DOĞALGAZ REZERVİ BULUNDU FİYATLAR DÜŞMEDİ

Enerji ve Tabii Kaynaklar Bakanlığı bütçesine ilişkin bölümde dünyada petrol ucuzlarken Türkiye’de akaryakıtın rekora koştuğu kaydedildi, doğalgaz rezervi bulunmasına rağmen de doğalgaz fiyatlarının düşmediği vurgulandı.
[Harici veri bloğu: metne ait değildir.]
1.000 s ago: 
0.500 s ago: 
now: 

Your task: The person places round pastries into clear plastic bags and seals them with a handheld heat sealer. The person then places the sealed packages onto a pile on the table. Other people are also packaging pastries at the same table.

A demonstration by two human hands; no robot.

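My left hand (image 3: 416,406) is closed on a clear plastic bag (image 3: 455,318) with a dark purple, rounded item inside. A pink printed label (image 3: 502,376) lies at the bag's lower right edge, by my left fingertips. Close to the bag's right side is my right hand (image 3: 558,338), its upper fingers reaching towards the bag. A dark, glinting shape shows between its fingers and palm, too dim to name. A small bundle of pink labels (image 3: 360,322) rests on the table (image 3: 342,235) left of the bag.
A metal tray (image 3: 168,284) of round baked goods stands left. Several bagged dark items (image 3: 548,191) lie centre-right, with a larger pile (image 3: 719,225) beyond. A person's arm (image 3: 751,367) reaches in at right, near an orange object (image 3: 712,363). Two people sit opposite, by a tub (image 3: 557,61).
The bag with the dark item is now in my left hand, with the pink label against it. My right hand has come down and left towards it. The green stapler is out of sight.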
YÜZDE YÜZ RUS SERMAYELİ 'YERLİ VE MİLLİ' SANTRAL: AKKUYU NÜKLEER GÜÇ SANTRALİ

Akkuyu Nükleer Santrali projesinin eleştirildiği şerhte, santral için “Bütün unsurları ile ithal bir projedir ve ülkemizin milli enerji politikasına hizmet etmekten çok uzakta, Rusya ve Putin yönetimine özel imtiyazlar sağlayan bir dış politika aparatı durumunda görünmektedir. Öyle ki bu proje, ekonomik bir yatırım olmak yerine, iki ülkenin yönetimleri arasındaki stratejik iş birliğinin sembolü gibi ele alınmış ve bu anlayışla yürütülmüştür” ifadeleri kaydedildi. Proje için “AK Parti tarafından her aşamada siyasi şov ve oy devşirme aracı olarak kullanılmakta kamuoyuna yanıltıcı bilgiler aktarılmaktadır” denildi.

YAP-İŞLET-DEVRET: VURGUN DÜZENİ

Ulaştırma Bakanlığı bütçesine yönelik bölümde ise yap-işlet-devret sistemine yönelik eleştiriler öne çıktı. Şerhte, “Yolcu garantili yollar, geçiş garantili köprülerle milletimizin geleceği ipotek altına alınmış durumdadır. Yap-işlet-devret projeleriyle iktidarın nasıl bir soygun ve vurgun düzenine çanak tuttuğu aşikardır. İktidar, Yap-işlet-devret modelinin içeriği ve işlem şeklini de sır gibi saklayarak hem muhalefetin hem de vatandaşlarımızın zihnini bulandırmaktadır. Maliyet ve para konularındaki soru önergelerine resmi kaynaklardan “devlet sırrı” gibi garip bir cevap vererek meselenin üstünü örtmeye çalışmaktadır” denildi.

YARGIDA DARBE GİRİŞİMİ

Adalet Bakanlığı'nın sert biçimde eleştirildiği şerhte, “Yargı mensupları iktidarın veya iktidar yandaşlarının istediği kararı vermediğinde sürülmüş ve görev yeri değiştirilmiştir. Mahkemeler siyasilerin hukuksuzluklarını meşrulaştırma aracı olarak kullanılmaya başlanmış, iktidarı eleştirenler ise hukuksuz gözaltılarla yıldırılmaya çalışılır hale gelmiştir” ifadeleri kullanıldı.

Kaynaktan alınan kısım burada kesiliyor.